** TASK **
Take the lines below from the one with "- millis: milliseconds" through the one with "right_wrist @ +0" and retype them exactly. Include nothing else, and no pictures.

--- --- ---

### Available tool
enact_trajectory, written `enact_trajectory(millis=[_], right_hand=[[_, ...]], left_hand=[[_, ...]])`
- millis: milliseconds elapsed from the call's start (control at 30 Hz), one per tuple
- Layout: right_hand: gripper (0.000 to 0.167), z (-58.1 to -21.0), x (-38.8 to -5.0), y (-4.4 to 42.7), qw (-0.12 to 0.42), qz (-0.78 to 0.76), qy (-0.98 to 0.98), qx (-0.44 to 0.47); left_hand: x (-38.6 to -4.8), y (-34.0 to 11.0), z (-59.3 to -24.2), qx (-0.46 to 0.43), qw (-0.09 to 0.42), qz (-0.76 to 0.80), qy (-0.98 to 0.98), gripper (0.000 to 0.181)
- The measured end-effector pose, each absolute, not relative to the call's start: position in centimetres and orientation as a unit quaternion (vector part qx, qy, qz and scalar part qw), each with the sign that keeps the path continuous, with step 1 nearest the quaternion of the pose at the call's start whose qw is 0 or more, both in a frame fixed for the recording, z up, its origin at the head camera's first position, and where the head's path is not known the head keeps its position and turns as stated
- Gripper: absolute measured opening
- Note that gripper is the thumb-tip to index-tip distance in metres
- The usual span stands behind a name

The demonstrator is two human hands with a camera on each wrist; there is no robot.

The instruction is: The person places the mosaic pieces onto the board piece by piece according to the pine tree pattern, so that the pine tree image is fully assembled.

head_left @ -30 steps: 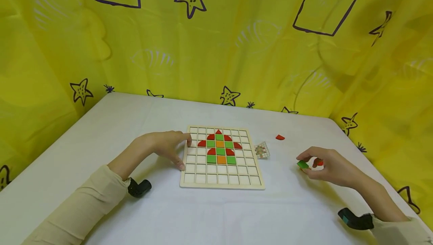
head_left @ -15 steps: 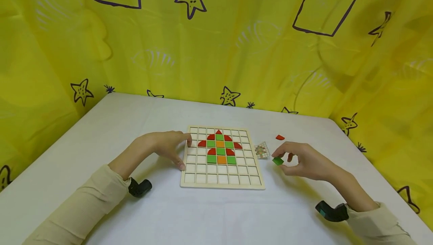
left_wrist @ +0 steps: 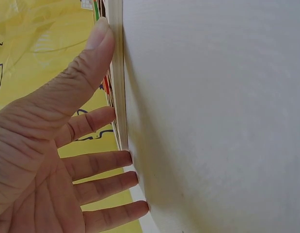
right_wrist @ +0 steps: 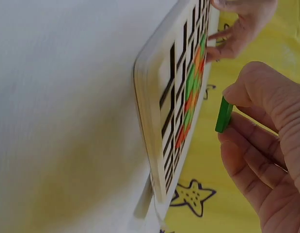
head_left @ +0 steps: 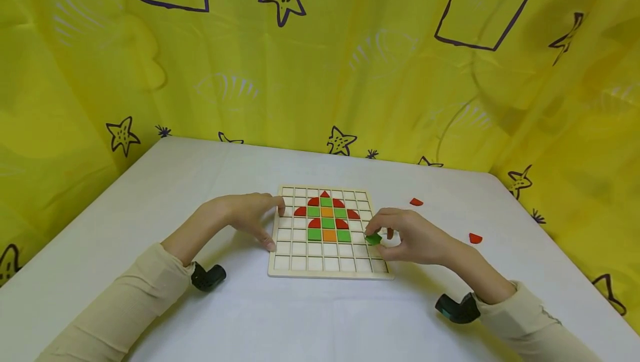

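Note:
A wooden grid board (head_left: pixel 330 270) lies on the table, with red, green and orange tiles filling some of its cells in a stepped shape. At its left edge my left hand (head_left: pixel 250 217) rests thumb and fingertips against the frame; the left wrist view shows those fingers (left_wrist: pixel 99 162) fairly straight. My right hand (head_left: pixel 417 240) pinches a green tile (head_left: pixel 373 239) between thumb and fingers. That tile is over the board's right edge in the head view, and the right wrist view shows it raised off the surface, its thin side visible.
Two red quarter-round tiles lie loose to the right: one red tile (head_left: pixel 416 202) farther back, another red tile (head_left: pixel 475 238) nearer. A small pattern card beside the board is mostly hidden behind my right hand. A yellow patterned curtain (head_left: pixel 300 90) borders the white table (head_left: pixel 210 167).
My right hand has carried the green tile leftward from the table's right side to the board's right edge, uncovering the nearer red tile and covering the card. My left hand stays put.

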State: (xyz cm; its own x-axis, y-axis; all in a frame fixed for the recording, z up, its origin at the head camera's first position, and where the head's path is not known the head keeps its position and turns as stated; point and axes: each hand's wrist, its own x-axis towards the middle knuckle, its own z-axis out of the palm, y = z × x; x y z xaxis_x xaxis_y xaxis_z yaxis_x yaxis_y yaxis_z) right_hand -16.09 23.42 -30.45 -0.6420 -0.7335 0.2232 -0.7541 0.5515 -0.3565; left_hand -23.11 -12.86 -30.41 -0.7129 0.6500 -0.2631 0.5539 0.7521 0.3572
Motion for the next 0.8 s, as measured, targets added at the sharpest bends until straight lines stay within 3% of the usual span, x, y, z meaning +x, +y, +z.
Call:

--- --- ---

** EXPECTED ANSWER **
- millis: milliseconds elapsed from the call's start (control at 30 Hz), one per tuple
- Layout: right_hand: gripper (0.000 to 0.167), z (-58.1 to -21.0), x (-38.8 to -5.0), y (-4.4 to 42.7), qw (-0.12 to 0.42), qz (-0.78 to 0.76), qy (-0.98 to 0.98), qx (-0.44 to 0.47); left_hand: x (-38.6 to -4.8), y (-34.0 to 11.0), z (-59.3 to -24.2), qx (-0.46 to 0.43), qw (-0.09 to 0.42), qz (-0.76 to 0.80), qy (-0.98 to 0.98), gripper (0.000 to 0.181)
- The measured end-effector pose, each absolute, not relative to the call's start: position in centimetres and orientation as a unit quaternion (vector part qx, qy, qz and scalar part qw), each with the sign that keeps the path continuous, with step 1 nearest the quaternion of the pose at the call's start whose qw is 0 or more, both in a frame fixed for the recording, z up, its origin at the head camera's first position, and where the head's path is not known the head keeps its position and turns as stated
- Gripper: absolute measured opening
- Note that gripper is the thumb-tip to index-tip distance in metres
- The usual span stands behind a name

The demonstrator is two human hands with a camera on each wrist; there is no robot.

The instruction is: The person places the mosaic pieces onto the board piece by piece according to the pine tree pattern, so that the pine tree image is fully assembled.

head_left @ -30 steps: 
head_left @ -15 steps: 
left_wrist @ +0 steps: 
right_wrist @ +0 steps: 

There's nothing else to the answer.